Paul is the truck driver of a private contractor in Iraq. He comes to consciousness in pitch blackness. He learns he has been kidnapped and is a hostage in a coffin. His kidnappers want him to use the phone to prove he is alive, because they plan to demand a ransom. Who can Paul call who will rescue him before the oxygen runs out? Although the entire movie takes place in the coffin, director Rodrigo Cortes and writer Chris Sparling are so smart in creating action.
The filmmakers’ decision to omit any shots of the action at the other end of the calls is a wise one. No shots of 911 operators or Pentagon generals.
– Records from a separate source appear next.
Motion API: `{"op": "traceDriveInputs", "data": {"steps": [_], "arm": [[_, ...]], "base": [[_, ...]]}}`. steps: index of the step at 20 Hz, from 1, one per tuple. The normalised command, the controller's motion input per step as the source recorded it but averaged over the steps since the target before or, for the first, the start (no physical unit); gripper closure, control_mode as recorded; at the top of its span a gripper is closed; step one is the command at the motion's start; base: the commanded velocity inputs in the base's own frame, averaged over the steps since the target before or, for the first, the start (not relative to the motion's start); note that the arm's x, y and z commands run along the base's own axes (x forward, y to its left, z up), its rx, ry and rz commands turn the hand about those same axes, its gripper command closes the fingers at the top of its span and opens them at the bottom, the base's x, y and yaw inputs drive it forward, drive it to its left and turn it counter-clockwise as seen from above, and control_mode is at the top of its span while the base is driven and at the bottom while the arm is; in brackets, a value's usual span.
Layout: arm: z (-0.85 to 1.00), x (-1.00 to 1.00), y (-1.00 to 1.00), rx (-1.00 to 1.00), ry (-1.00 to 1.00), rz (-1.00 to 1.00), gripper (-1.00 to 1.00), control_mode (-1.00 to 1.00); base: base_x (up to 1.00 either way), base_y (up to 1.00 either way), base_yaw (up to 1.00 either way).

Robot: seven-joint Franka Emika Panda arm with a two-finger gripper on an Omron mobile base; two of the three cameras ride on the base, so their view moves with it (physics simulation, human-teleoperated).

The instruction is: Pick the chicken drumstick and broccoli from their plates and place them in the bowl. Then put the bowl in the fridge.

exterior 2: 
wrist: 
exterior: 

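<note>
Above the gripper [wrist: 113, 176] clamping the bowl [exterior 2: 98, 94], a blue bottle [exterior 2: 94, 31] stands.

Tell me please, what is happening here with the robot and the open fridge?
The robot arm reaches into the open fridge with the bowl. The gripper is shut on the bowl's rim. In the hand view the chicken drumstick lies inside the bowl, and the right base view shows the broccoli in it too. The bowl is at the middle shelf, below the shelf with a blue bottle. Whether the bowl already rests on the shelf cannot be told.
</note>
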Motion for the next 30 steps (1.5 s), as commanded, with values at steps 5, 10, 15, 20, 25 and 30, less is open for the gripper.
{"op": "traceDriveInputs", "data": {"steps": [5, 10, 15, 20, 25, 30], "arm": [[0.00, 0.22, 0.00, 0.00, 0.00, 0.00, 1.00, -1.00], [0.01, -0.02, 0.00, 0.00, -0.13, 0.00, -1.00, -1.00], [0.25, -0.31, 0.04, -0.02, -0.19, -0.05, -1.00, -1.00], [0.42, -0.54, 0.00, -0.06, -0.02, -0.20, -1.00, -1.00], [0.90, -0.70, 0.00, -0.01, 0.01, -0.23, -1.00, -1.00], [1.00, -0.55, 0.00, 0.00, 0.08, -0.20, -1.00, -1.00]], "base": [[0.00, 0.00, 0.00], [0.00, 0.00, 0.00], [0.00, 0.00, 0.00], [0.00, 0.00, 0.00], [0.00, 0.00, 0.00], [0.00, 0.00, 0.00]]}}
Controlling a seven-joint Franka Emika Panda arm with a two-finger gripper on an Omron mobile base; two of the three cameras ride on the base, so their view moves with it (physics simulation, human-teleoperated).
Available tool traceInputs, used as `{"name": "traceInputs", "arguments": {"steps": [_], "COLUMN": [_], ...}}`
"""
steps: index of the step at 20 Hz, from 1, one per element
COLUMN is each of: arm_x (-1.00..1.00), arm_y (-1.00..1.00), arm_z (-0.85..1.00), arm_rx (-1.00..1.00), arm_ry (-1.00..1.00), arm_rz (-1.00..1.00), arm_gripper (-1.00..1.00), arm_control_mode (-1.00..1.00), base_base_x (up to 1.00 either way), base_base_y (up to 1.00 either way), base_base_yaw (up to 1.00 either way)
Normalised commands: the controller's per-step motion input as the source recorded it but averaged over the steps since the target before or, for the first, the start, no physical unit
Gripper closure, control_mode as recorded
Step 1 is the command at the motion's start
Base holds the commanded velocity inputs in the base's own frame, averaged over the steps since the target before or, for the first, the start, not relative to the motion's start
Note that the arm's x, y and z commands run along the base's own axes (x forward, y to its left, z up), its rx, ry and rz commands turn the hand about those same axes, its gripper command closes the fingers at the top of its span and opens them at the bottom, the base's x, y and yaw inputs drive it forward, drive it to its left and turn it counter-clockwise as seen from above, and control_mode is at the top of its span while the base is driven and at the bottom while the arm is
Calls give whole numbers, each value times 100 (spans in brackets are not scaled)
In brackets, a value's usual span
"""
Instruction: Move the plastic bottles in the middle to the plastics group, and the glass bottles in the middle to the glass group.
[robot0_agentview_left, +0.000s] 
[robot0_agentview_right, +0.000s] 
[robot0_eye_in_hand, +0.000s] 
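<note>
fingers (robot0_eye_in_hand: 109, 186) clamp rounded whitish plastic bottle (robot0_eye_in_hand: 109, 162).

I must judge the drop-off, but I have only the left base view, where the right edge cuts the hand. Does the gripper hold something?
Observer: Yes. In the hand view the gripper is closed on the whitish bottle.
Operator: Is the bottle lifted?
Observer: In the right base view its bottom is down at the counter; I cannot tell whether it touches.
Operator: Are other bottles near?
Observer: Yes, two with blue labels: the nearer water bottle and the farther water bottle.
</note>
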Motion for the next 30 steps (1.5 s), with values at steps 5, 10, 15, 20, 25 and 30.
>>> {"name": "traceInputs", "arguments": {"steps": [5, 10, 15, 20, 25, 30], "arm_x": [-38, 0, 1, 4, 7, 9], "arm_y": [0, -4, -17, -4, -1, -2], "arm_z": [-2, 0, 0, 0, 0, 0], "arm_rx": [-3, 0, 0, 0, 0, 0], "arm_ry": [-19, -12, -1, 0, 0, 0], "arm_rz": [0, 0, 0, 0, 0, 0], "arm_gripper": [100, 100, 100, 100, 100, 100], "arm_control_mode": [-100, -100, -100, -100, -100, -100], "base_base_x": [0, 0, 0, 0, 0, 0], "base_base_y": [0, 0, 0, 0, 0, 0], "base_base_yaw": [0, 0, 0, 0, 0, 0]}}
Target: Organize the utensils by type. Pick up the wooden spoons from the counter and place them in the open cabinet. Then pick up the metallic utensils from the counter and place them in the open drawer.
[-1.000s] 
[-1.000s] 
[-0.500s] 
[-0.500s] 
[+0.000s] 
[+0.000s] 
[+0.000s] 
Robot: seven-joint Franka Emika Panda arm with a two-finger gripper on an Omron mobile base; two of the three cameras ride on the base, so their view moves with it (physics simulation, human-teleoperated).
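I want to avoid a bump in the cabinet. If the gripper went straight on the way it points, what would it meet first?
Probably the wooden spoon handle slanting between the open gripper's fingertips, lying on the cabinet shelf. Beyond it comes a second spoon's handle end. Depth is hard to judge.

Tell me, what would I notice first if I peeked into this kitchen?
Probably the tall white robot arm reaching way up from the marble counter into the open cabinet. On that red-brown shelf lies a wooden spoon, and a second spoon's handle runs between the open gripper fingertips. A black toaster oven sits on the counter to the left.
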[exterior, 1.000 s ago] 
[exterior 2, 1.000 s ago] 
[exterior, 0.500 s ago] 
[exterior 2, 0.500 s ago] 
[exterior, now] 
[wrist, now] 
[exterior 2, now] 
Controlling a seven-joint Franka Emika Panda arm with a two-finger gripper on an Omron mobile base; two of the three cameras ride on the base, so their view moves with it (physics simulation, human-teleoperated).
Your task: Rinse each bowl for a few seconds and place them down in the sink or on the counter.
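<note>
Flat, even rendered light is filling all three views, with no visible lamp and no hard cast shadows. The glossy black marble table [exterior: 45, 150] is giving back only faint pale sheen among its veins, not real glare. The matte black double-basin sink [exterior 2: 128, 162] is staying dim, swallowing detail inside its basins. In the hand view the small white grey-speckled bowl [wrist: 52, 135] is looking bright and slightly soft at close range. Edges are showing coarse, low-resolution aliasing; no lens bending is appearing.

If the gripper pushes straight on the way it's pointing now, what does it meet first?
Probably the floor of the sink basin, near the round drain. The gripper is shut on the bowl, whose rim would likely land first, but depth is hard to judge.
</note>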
No shots of his captors. No flashbacks to the kidnapping. No search party. The movie draws on the strength of audiobooks and radio dramas: the images we imagine are more dramatic than any we could see. Along with the main character, we’re trying to take ourselves to the other end of each call. Then comes the plot twist that was so unneeded.
8. The Illusionist (2006)
Directed by Neil Burger, this entertaining movie, told mostly in flashback by Vienna’s Chief Inspector Uhl (Paul Giamatti), concerns the political and philosophical duel between Eisenheim the Illusionist (Edward Norton) and Crown Prince Leopold (Rufus Sewell). Poised between them is the enchanting Sophie von Teschen (Jessica Biel), the childhood love of Eisenheim and possible future princess of the Austro-Hungarian Empire.
Even if the cat-and-mouse games Eisenheim plays with the prince and policeman have all sorts of political, religious and historical implications, the movie prefers to ignore them. This entertaining film is content to be a period folktale that teases you until the very end. At that point, the film pretends to solve the riddles it has delivered. But does it?
7. Gone Baby Gone (2007)
For his first time as a director, Ben Affleck chose a serious drama about missing children, wayward parents, and idealism lost and regained. “Gone Baby Gone” is based on the novel by Dennis Lehane. Affleck has taken a tough look into the conscience.
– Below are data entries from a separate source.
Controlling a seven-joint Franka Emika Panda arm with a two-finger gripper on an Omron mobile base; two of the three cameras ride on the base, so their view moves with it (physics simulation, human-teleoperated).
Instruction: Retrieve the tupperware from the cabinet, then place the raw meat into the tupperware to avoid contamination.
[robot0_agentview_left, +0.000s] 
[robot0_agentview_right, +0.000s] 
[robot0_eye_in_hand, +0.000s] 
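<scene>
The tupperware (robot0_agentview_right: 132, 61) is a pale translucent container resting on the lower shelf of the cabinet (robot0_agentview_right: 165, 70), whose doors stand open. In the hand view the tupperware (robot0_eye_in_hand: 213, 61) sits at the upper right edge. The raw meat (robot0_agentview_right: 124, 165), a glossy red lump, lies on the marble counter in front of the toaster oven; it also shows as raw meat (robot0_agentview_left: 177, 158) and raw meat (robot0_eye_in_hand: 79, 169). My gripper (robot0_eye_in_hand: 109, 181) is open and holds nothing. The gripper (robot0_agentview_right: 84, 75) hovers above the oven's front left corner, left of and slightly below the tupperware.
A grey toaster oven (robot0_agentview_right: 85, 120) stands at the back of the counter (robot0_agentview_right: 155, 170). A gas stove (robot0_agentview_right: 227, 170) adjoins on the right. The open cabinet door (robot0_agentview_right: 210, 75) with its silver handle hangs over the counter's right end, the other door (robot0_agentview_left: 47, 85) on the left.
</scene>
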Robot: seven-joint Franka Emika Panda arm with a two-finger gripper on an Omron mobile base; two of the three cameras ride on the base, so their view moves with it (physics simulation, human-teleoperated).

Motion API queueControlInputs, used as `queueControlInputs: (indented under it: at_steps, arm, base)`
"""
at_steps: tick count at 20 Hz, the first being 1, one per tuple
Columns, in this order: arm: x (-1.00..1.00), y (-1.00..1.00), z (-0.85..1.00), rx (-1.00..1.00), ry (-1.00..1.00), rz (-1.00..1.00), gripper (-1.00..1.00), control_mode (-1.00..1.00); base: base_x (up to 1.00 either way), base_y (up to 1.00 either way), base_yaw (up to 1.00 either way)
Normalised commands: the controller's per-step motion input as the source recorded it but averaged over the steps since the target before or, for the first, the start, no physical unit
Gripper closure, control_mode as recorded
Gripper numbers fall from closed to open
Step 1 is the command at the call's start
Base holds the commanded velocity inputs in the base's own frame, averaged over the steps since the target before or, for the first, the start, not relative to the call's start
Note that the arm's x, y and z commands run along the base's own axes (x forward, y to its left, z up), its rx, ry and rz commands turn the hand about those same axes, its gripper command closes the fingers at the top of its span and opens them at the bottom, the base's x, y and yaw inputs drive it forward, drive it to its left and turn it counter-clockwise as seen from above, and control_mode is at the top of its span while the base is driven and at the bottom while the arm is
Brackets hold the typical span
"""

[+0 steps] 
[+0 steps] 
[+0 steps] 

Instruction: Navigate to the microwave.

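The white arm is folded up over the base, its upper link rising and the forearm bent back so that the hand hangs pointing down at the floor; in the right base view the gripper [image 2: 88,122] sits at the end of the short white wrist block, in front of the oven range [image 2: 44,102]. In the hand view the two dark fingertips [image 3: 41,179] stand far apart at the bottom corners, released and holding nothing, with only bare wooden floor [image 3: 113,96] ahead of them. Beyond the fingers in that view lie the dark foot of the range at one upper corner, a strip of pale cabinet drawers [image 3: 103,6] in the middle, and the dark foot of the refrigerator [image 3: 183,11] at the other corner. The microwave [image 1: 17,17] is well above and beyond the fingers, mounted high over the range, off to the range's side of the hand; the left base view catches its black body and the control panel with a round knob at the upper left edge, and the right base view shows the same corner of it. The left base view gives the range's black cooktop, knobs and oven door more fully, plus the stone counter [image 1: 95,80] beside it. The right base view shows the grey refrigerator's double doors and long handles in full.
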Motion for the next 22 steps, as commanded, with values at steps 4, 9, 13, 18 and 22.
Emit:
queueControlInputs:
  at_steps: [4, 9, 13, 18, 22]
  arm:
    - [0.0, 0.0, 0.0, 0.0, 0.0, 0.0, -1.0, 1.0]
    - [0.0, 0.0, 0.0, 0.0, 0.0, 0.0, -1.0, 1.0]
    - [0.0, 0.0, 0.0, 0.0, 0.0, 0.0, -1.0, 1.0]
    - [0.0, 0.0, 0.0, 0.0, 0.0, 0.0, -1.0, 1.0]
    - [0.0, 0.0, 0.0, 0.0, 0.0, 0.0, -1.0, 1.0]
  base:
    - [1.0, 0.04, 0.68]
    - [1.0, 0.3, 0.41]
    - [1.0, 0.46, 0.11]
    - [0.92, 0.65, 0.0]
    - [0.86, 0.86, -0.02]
The story is a devastating one: four-year-old Amanda McCready has disappeared without a trace from her South Boston neighborhood. The cops are out in formation, as are the television news vans, antennas raised high and all but trembling for blood.
The neighbors eagerly offer ready-made headlines and self-flattering condolences: they’re coming together, everyone loves Amanda. The days tick past and the child’s anxious aunt Bea seeks help from a local private investigator, Patrick Kenzie, who is played by Casey Affleck, the director’s younger brother.
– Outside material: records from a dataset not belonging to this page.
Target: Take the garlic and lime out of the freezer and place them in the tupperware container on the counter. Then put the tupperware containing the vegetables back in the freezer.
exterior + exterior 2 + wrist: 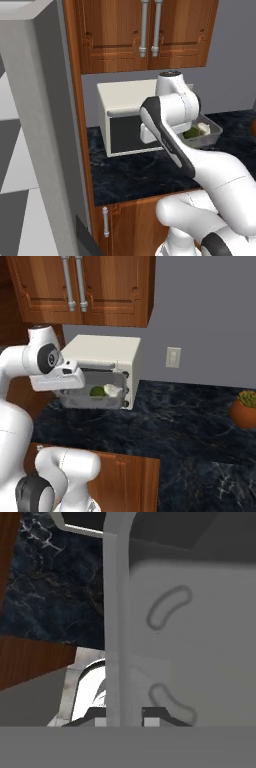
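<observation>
Both end effector (125,721) fingers clamp the tupperware container's (75,398) wall, above counter (170,421).

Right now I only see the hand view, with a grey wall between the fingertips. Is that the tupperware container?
Observer: Yes, the gripper is shut on the tupperware container, on its wall.
Operator: Anything inside?
Observer: The lime and the garlic lie side by side in it.
Operator: Where's the freezer?
Observer: The freezer stands left of the cream oven in the left base view.
</observation>
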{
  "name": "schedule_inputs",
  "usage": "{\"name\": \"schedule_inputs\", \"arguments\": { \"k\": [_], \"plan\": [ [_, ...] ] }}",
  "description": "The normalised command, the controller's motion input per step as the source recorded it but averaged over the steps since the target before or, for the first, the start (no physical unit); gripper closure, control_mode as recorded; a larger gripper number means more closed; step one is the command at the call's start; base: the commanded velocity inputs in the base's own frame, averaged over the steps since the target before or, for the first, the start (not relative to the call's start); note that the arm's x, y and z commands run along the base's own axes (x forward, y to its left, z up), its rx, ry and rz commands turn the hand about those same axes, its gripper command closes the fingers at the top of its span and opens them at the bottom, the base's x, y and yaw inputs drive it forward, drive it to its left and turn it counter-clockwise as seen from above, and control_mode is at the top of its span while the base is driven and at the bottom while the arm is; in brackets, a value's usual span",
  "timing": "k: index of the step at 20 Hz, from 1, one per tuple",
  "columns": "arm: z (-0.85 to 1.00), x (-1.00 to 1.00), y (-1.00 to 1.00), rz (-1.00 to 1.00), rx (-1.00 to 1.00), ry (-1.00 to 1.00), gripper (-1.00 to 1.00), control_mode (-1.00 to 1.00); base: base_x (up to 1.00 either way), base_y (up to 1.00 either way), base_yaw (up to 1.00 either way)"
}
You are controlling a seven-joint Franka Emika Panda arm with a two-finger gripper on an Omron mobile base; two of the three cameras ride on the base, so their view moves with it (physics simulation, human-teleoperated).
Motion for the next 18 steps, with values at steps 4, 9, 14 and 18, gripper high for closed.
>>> {"name": "schedule_inputs", "arguments": {
  "k": [4,9,14,18],
  "plan": [
    [0.62,-0.23,-0.18,0.21,-0.01,-0.16,1.0,-1.0,0.0,0.0,0.0],
    [0.53,-0.29,-0.1,0.19,0.0,-0.16,1.0,-1.0,0.0,0.0,0.0],
    [0.08,-0.27,-0.15,0.18,-0.02,-0.11,1.0,-1.0,0.0,0.0,0.0],
    [0.03,-0.54,-0.23,0.16,-0.06,-0.14,1.0,-1.0,0.0,0.0,0.0]
  ]
}}
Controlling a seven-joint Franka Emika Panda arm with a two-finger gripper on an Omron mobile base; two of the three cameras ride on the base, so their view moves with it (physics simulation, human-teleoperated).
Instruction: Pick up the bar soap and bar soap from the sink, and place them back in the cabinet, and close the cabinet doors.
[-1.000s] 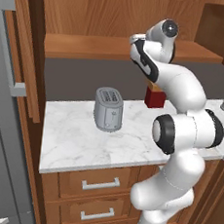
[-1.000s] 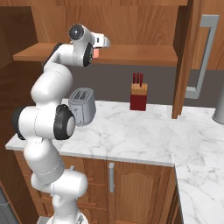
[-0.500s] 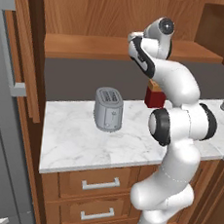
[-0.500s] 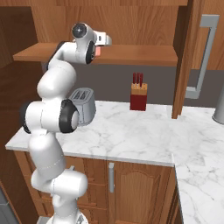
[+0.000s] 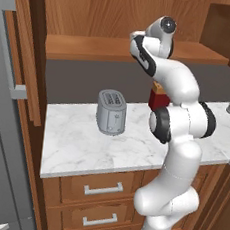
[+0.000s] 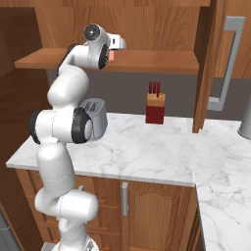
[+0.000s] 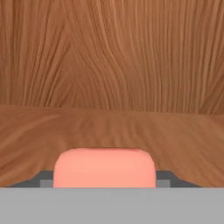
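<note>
Item: one bar soap (image 7: 104,168), salmon-pink, held between the fingers of the gripper (image 6: 113,53), which is closed on its two short ends; the arm is raised to the open cabinet (image 6: 147,22), with the bar just above the plank shelf (image 7: 175,135) and the back wall ahead. Orientation: the bar's long axis lies crosswise to the gripper's reach, level with the shelf, broad face forward. Judgement: the shelf lies directly below and ahead, so a short lowering should set it down.
</note>
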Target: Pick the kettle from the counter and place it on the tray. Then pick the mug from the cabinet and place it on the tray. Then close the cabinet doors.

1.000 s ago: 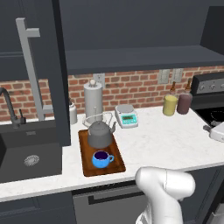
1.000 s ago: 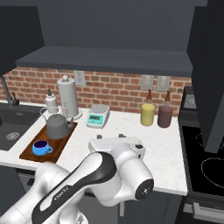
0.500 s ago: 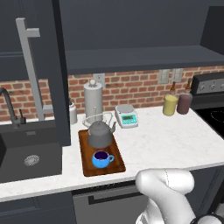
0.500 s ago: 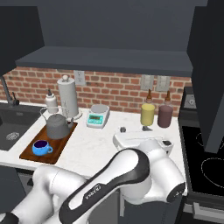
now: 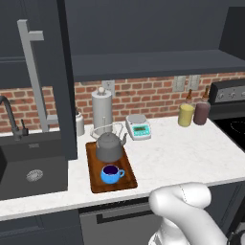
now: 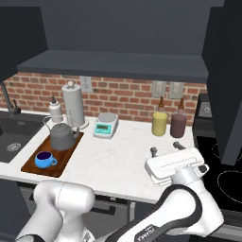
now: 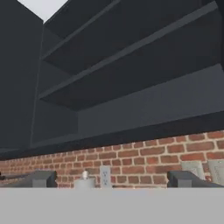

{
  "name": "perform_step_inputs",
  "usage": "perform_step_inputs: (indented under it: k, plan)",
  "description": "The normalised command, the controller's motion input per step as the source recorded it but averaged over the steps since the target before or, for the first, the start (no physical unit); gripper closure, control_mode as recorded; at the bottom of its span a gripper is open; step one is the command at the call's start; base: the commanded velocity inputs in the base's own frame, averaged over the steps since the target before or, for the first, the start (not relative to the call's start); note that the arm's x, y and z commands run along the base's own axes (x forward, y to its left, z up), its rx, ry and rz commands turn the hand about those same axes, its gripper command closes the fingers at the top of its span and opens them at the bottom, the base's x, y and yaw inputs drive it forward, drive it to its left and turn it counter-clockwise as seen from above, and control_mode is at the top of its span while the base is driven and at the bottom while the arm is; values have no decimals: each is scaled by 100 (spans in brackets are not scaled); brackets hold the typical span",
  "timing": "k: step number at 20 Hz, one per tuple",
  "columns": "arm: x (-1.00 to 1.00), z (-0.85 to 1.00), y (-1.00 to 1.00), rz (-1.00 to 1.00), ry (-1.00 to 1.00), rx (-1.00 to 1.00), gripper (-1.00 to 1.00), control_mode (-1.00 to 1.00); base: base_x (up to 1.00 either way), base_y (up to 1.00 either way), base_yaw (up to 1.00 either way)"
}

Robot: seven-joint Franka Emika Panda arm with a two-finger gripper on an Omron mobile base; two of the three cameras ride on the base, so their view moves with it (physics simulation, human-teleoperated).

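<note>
The grey kettle [image 5: 109, 147] [image 6: 61, 136] stands on the far half of the brown tray [image 5: 93, 183] [image 6: 59, 166]. In front of it on the tray's near half sits the blue mug [image 5: 111, 173] [image 6: 43, 159]. My gripper [image 6: 166, 149] [image 7: 113, 179] hangs over the right part of the counter [image 5: 182, 153] [image 6: 123, 151], well right of the tray, open and holding nothing. It points up at the open cabinet [image 7: 131, 57] and its bare dark shelves. Both cabinet doors stand open: the left one [image 5: 45, 81] with its grey bar handle [image 5: 34, 72], and the right one [image 6: 226, 80].
A paper-towel roll [image 5: 101, 110], a small white bottle [image 5: 80, 123] and a scale [image 5: 139, 127] stand by the brick wall. Further right are a yellow jar [image 5: 185, 115] and a dark jar [image 5: 201, 112]. The black sink [image 5: 28, 165] lies left of the tray, the stove [image 6: 222, 165] at right.
My arm has swung to the right, carrying the open hand along the counter toward the stove side. Kettle, mug and tray have not moved.
</note>
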Motion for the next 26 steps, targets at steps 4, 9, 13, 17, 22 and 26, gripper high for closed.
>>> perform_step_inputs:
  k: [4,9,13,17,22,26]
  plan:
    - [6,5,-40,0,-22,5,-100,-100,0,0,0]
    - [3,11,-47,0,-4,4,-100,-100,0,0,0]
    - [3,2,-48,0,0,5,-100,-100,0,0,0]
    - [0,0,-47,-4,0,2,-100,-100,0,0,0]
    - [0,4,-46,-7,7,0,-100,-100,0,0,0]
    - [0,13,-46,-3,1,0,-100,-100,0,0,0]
There are concealed motives in “Gone Baby Gone,” but there always are, in any crime movie. Certain clues are planted in plain view. We can see them just fine, but we don’t know they’re clues. No scene to give the plot twist away.
6. Soylent Green (1973)
“Soylent Green,” directed by Richard Fleischer from a screenplay by Stanley R. Greenberg, imagines a scary vision of the future that is made all the more urgent by today’s food prices and approaching energy crisis.
Soylent Green is a food and it feeds the 40 million inhabitants of New York City in 2022. Everything is scarce. Poor people live in cars. Women are completely oppressed; if they are young and pretty they become permanent mistresses in the apartments of the rich.
The only pleasant experience is death, a perverse idea which provides Edward G. Robinson with as moving a screen farewell as any actor has ever had. Robinson plays the book researcher for detective Charlton Heston, who is searching for the assassin of Joseph Cotten, one of the most powerful men on earth. He suspects his mistress, played by Leigh Taylor-Young, and bodyguard Chuck Connors.
The secret of “Soylent Green,” which is the plot twist, shouldn’t be revealed. The movie was already enjoyable on its own.